Beitrag von capricky » 31.12.2011, 00:06

bigherb hat geschrieben:Vor einiger Zeit gab mir der große weise Mann zu meinen dilletantischen Fragen zum Abnahmesystem der 4000er Baßserie, die Information zum Magnetmaterial folgende Erklärung (ich meine mich daran zu erinnern) Das Magnetmaterial sieht zu weilen aus wie eine "Gummidichtung am Kühlschrank". Das beigelegte Foto zeigte u.A. einen Kabelkanal. Darauf scheint man in Ermangelung einer Fräse mit einem Forstnerbohrer Loch neben Loch gebohrt zu haben.
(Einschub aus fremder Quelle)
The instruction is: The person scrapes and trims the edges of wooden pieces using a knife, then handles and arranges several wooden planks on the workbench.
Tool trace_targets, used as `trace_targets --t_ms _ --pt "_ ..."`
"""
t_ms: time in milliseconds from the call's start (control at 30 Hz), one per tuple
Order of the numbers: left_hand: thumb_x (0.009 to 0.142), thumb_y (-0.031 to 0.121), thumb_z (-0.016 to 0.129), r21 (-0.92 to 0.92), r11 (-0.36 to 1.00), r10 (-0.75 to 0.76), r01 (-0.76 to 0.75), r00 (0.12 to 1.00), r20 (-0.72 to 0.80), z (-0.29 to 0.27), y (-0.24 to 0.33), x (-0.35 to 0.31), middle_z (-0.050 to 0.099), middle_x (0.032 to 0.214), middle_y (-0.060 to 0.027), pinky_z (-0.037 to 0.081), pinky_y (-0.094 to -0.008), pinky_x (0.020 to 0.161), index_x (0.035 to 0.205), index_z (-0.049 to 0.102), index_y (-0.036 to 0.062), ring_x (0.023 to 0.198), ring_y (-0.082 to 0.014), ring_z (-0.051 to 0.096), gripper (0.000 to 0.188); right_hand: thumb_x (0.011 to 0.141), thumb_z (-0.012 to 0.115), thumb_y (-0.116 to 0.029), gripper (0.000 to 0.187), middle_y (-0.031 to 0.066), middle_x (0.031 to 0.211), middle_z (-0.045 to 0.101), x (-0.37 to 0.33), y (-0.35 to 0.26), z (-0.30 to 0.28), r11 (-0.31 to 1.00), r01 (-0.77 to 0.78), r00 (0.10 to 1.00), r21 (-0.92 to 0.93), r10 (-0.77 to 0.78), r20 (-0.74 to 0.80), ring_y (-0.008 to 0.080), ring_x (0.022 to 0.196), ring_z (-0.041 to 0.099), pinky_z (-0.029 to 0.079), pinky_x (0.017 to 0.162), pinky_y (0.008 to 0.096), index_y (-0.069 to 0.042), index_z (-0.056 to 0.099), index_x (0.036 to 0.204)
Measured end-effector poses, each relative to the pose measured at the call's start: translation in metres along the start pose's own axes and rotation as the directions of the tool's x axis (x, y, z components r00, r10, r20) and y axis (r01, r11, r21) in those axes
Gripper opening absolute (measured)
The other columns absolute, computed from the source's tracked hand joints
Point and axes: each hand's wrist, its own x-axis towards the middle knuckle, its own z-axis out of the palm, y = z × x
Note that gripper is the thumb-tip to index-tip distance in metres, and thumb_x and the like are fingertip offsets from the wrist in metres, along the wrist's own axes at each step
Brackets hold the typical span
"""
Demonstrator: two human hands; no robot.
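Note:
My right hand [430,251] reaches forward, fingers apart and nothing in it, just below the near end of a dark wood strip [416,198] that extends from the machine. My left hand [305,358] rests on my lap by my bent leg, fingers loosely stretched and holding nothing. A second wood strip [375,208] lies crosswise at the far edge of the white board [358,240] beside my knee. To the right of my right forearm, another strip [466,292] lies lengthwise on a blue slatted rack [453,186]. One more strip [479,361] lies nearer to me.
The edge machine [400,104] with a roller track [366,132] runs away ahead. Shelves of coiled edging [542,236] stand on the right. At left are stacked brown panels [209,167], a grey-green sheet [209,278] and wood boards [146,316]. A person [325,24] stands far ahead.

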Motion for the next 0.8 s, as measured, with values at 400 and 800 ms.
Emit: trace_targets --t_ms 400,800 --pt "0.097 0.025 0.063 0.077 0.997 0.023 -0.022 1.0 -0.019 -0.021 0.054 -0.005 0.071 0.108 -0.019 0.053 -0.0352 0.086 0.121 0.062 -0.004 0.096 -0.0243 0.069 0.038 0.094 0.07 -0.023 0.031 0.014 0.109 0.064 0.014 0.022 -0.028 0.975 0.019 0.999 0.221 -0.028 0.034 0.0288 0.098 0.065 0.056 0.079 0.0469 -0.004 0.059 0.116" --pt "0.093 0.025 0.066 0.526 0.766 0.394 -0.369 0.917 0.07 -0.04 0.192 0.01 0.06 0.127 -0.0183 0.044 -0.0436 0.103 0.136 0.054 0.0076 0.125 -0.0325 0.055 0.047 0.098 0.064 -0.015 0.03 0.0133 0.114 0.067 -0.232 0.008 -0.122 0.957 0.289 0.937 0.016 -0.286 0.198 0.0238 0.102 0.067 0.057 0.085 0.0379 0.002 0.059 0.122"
Insgesamt scheint die handwerliche Philosophie bei Rickenbacker sehr exotisch zu sein.....
Das war die "Erklärung":
Den Pickup kannst Du mit einer Briefkastenklappe und einem Telebasspickup improvisieren, aus dem Du die Alnicopolstifte entfernst, durch Schrauben ersetzen tust und darunter diese Gummimagnetstreifen aus Kühlschranktürdichtleisten klebst - fertig ist der Rickpickup!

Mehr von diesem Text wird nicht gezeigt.